An der obern Mühle bei der Partenkirchener Kohlstatt ist der Rechen in der Partnach, welcher die der Partnach entronnenen Hölzer aufhält. Dort stehen diejenigen, denen das Holz gehört, und geben auf die heranschwimmenden Hölzer Obacht. Die Gewöhnung schärft ihren Blick, und so erkennen sie gleich, ob das ankommende Scheit ein ihriges ist oder nicht. Schwimmt Eigenthum daher, so haben sie es blitzschnell mit dem Griesbeil erfaßt und werfen es auf den triefenden Haufen, der sich am Ufer ansammelt.

So viel, was das Holzrennen in der Partnachklamm anbelangt.

Ich will die Gelegenheit nicht vorübergehen lassen, noch einiges Andere über diese Klamm hinzuzufügen, was den Sommerwanderern entgeht.

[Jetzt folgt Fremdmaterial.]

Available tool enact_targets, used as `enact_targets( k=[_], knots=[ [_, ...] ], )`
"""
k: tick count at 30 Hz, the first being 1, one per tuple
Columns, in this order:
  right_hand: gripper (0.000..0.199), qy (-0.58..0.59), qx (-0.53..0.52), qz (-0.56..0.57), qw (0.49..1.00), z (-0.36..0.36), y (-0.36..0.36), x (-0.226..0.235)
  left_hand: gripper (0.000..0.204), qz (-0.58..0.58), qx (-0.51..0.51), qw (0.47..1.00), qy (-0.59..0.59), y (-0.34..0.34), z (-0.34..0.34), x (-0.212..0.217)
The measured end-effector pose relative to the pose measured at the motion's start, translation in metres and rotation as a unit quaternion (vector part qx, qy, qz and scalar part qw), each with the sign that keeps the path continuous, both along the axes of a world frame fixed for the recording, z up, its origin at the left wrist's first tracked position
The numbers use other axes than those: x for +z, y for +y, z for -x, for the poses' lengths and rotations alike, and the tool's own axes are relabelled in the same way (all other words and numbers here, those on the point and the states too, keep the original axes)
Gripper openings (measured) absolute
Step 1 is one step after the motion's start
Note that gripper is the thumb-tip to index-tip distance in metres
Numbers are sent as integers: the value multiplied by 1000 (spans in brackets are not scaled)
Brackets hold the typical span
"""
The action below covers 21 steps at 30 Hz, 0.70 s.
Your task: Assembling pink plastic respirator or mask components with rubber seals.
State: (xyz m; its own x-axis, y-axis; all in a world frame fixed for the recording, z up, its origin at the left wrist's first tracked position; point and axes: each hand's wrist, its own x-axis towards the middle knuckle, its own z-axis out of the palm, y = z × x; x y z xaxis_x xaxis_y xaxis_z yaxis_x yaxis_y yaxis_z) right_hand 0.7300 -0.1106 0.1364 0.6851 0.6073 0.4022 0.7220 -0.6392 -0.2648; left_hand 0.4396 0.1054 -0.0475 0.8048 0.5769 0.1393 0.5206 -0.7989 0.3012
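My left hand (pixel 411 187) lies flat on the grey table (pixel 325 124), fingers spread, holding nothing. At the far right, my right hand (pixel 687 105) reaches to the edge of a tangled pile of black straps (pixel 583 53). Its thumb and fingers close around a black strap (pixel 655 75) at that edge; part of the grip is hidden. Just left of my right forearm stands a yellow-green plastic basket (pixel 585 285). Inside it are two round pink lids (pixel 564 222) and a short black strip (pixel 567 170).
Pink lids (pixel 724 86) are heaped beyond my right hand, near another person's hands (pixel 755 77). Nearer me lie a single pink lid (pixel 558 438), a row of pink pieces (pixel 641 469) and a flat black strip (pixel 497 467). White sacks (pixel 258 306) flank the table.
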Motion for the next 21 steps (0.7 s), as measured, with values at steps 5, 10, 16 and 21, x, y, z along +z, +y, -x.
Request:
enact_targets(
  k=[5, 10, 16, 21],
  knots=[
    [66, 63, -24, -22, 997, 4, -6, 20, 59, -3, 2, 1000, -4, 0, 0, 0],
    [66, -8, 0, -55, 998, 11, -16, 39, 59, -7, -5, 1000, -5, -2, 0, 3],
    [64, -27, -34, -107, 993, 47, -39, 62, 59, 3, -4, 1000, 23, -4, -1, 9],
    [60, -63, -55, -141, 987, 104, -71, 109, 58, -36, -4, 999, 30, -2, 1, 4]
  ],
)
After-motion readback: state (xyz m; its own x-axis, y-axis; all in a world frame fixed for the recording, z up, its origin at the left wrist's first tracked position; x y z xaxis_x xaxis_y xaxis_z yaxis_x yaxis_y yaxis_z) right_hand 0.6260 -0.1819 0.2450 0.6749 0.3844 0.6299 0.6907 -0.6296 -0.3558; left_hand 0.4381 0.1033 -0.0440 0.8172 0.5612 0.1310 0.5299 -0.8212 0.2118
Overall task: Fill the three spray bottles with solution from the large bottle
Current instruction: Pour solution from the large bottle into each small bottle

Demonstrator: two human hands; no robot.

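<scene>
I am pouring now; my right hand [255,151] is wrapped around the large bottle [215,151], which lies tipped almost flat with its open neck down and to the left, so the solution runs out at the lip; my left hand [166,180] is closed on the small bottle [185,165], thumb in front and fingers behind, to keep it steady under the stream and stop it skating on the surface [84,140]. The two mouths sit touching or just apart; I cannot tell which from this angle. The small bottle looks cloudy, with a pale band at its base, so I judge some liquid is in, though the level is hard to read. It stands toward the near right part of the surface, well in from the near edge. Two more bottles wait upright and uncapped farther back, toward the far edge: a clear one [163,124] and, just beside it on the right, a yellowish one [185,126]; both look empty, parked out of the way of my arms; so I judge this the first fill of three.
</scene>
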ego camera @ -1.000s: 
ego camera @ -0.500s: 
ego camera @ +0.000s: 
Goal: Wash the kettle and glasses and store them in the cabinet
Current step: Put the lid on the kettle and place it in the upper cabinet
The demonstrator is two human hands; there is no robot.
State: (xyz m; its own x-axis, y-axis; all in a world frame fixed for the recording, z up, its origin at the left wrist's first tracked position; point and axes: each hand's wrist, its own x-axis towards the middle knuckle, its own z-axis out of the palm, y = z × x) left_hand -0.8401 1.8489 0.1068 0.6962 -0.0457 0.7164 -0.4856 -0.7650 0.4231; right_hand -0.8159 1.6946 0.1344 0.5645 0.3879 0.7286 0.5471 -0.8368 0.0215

Der Landschaftsphotograph Bernhard Johannes in Partenkirchen, dessen prächtige „Studienblätter“ in so manchem Düsseldorfer und Berliner Atelier angetroffen werden, wo sie den Malern gute Dienste leisten, machte mich einmal auf das Schauspiel der vereisten Klamm aufmerksam. Um zu erklären, was dies heißen soll, sage ich, daß fortwährend Wasseradern von den hohen Rändern in den Abgrund hinabtriefen. Nach anhaltendem Regen oder nach Gewittern sind es zahllose Wasserfälle, die hinabstäuben. Die Klamm in diesem Zustande zu sehen, gehört zu den angenehmsten Reiseerfahrungen. Ein anderes Gesicht nimmt sie im Winter an. Die hervorsickernden Wasser gefrieren, die darüber hinträufenden gefrieren wieder, und so setzen sich allgemach Eiswülste von großer Pracht an. Sie sind oben, wo sie sich um das Ufer des Abgrundes biegen, am dicksten und enden ein paar Dutzend Klafter weiter unten in einer Menge von grünblauen Spitzen, die in die Nacht hinabzüngeln.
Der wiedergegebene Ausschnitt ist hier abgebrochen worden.